CreaSolv®: a breakthrough waste recycling technology to tackle packaging refuse
Unilever is creating a pilot plant for a radical recycling process that could address the billions of plastic sachets produced by a wide range of industries, including ours. Jochen Neubauer, Global Packaging Capability Leader, – Flexibles at Unilever’s R&D Function, describes the CreaSolv® technology – and why, after eight years of investment and development, we want to share it with competitors.
Expanding the possibilities of recycling
Sachet waste, also known as multi-layer flexible packaging, is a problem. There are hundreds of billions of sachets sold around the world every year by many different companies – giving consumers a convenient way to buy anything from shampoo to food to toothpaste – but currently, there isn't a cost-effective way to recycle the leftover packaging.
At best, the sachets end up in landfill. At worst, they end up as litter in the streets, the waterways and the oceans.
Finding a way to recycle sachet waste would be a major step forward, from a business as well as a sustainability perspective. So in 2009, when I spotted some scientific research into the recycling of plastic components for electronic devices, I wondered – could this be the answer for sachet waste?
Closing the loop through viable recycling
Since 2011, we've been working with the Fraunhofer Institute for Process Engineering and Packaging IVV in Germany on what has become the CreaSolv® technology. The aim is to recycle high-value polymers from used and dirty, multi-layer sachets, so they can be used again to make safe, non-food packaging.
It has taken a considerable investment of time and energy to adapt the existing science and technology to this new area. But our tests and trials have shown that CreaSolv® works. The technology produces plastic we can use again and again, offering the potential for a circular economy model. Through life-cycle analysis of the process, we also know that it enables us to recover six kilos of pure polymers with the same energy effort as the production of one kilo of virgin polymer. This means a significant reduction in the CO2 footprint of sachets.
We've also had to investigate the feasibility of collecting and processing used sachets. The results so far have given us the confidence to move to the next stage – opening a pilot plant in Indonesia where we can trial the use of the technology on a commercial scale.
Addressing a real need with sustainable thinking
We have chosen Indonesia for a reason. The country produces around 64 million tonnes of waste each year, with around 1.3 million tonnes ending up in the ocean. Only a small proportion of this waste comes from sachets, and we are just one of the businesses using flexible packaging to bring products to Indonesian consumers. Many of whom are on low incomes and prefer the affordability of sachets – but we know we share a responsibility to address this waste problem.

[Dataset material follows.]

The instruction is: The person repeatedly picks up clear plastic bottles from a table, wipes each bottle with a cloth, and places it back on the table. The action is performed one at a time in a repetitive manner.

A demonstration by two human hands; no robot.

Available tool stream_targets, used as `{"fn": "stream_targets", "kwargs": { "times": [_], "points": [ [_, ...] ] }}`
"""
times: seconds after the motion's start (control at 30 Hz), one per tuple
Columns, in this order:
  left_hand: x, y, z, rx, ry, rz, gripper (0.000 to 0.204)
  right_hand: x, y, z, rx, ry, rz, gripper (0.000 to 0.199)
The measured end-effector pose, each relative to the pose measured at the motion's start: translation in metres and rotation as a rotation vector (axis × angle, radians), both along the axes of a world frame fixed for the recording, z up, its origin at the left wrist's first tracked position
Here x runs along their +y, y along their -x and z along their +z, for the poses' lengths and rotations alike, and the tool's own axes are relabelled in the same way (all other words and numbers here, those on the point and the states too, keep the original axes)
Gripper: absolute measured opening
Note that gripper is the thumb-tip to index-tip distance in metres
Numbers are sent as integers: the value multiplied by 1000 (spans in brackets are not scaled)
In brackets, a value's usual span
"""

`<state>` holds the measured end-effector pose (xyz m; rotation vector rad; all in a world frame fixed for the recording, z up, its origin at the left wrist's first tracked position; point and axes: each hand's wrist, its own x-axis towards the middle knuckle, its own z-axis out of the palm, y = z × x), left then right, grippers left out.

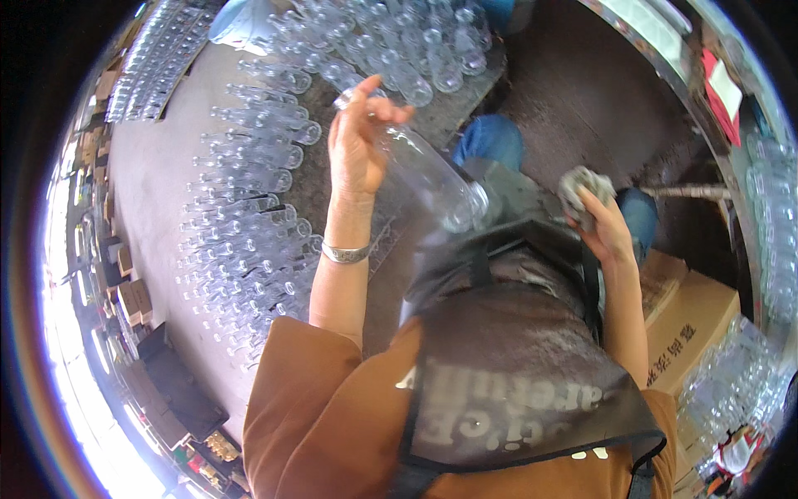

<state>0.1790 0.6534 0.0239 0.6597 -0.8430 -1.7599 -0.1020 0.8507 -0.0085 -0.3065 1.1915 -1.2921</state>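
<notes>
My left hand [356, 140] is raised and grips a clear glass bottle [432, 179] near its neck; the bottle slants down to the right, its base over my lap. My right hand [600, 223] is closed around a crumpled grey cloth [582, 187], held apart from the bottle, to its right. A silver bangle [345, 253] sits on my left wrist. I wear a brown top and a dark grey apron [515, 358].
Many clear glass bottles [249, 216] lie in rows on the floor to the left and ahead [399, 41]. More bottles are stacked at the right [773, 224]. A brown cardboard box [690, 324] stands at my right. Boxes line the far left.
</notes>
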Motion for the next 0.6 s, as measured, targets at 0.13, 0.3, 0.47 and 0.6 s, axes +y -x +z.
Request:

We expect to get our pilot plant up and running this year, eventually processing 3 tonnes of flexible plastic every day and producing recycled resin that can be used to make new sachets on a commercial basis.
Sharing the breakthrough: Calling on competitors to join in
The recycled resin we produce can of course be used by anyone, not just Unilever. And the waste sachets we use won't just come from our products – they'll be a mix of all the sachets discarded by consumers, whether those were made by us or by our competitors.

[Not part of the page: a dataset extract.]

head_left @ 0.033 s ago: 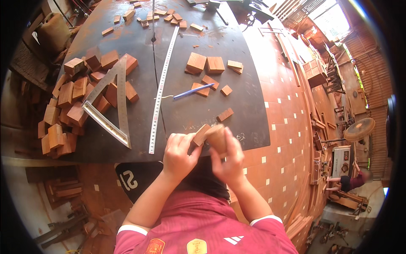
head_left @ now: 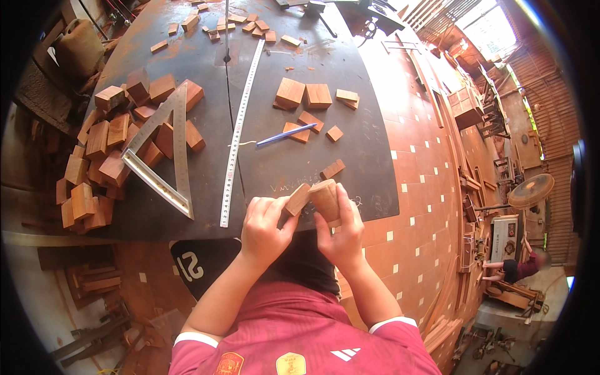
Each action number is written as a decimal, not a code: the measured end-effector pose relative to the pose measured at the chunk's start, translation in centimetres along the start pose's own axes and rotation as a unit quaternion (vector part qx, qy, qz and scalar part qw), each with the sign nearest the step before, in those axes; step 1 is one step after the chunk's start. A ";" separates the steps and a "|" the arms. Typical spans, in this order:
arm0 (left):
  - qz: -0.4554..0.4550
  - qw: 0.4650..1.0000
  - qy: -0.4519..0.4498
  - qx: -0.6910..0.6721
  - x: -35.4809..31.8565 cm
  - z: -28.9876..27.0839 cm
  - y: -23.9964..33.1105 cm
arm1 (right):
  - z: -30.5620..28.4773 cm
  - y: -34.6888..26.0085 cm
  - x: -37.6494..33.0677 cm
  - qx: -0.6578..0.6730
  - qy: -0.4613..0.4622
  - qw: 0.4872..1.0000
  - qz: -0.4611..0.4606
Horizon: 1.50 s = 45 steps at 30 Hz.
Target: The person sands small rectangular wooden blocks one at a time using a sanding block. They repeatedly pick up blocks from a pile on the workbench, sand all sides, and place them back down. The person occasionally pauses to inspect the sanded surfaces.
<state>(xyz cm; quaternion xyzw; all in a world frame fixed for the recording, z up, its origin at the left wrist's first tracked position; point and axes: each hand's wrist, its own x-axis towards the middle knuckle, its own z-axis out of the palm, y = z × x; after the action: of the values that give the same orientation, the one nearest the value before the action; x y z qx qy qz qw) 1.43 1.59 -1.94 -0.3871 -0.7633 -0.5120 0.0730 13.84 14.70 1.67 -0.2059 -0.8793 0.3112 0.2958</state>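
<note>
Over the table's near edge, my left hand (head_left: 265,226) is closed on a small flat wooden block (head_left: 297,199), tilted between thumb and fingers. Close beside it on the right, my right hand (head_left: 340,230) pinches a thicker wooden piece (head_left: 325,199) with rounded-looking sides and a lighter top. The two pieces nearly meet at their upper ends; whether they touch I cannot tell. Just beyond them, a small wooden block (head_left: 332,169) lies on the dark table (head_left: 262,181).
A wood block pile (head_left: 100,140) with a metal triangle square (head_left: 181,150) leaning on it stands left. A white ruler strip (head_left: 241,125) runs lengthwise. A blue pen (head_left: 286,135) crosses a small block; larger blocks (head_left: 319,95) lie beyond. A person (head_left: 524,269) is far right.
The piece in my right hand has turned a little and shifted slightly right, and that hand is less blurred. My left hand stays as it was.
</note>
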 end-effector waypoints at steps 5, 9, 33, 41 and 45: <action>0.007 1.000 0.000 -0.002 0.3 0.2 -0.4 | 0.3 -2.1 -1.5 0.032 -0.047 0.995 -0.082; 0.004 1.000 0.004 0.001 0.3 0.3 -0.2 | 0.2 0.3 -0.1 0.016 -0.002 1.000 -0.010; 0.013 1.000 -0.002 0.004 0.3 0.1 -0.5 | -0.6 -1.1 0.3 0.028 -0.042 0.998 -0.044; 0.015 1.000 -0.004 -0.003 0.3 0.1 -0.5 | -0.9 -1.7 0.0 0.042 -0.060 0.996 -0.049; 0.012 1.000 -0.001 -0.003 0.2 0.3 -0.4 | -0.5 -0.7 0.5 0.047 -0.030 0.998 0.002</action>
<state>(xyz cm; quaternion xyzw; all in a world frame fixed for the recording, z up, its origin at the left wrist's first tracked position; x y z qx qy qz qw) 1.11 1.84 -2.27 -0.3970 -0.7574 -0.5126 0.0769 13.61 14.66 2.68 -0.1845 -0.8718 0.3590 0.2776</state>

Since the problem is a shared one, we think the solution should be shared too. We want to make the technology we have developed open source, so that others, including our competitors, can use it. In fact, we'd like to invite them to join us in scaling it up, and in building a recycling infrastructure for sachet collection that supports the process. Unilever cannot solve the issue of plastic waste on our own – but along with others – we can build a system that will help in reducing the plastic waste that blights our shared landscapes and oceans.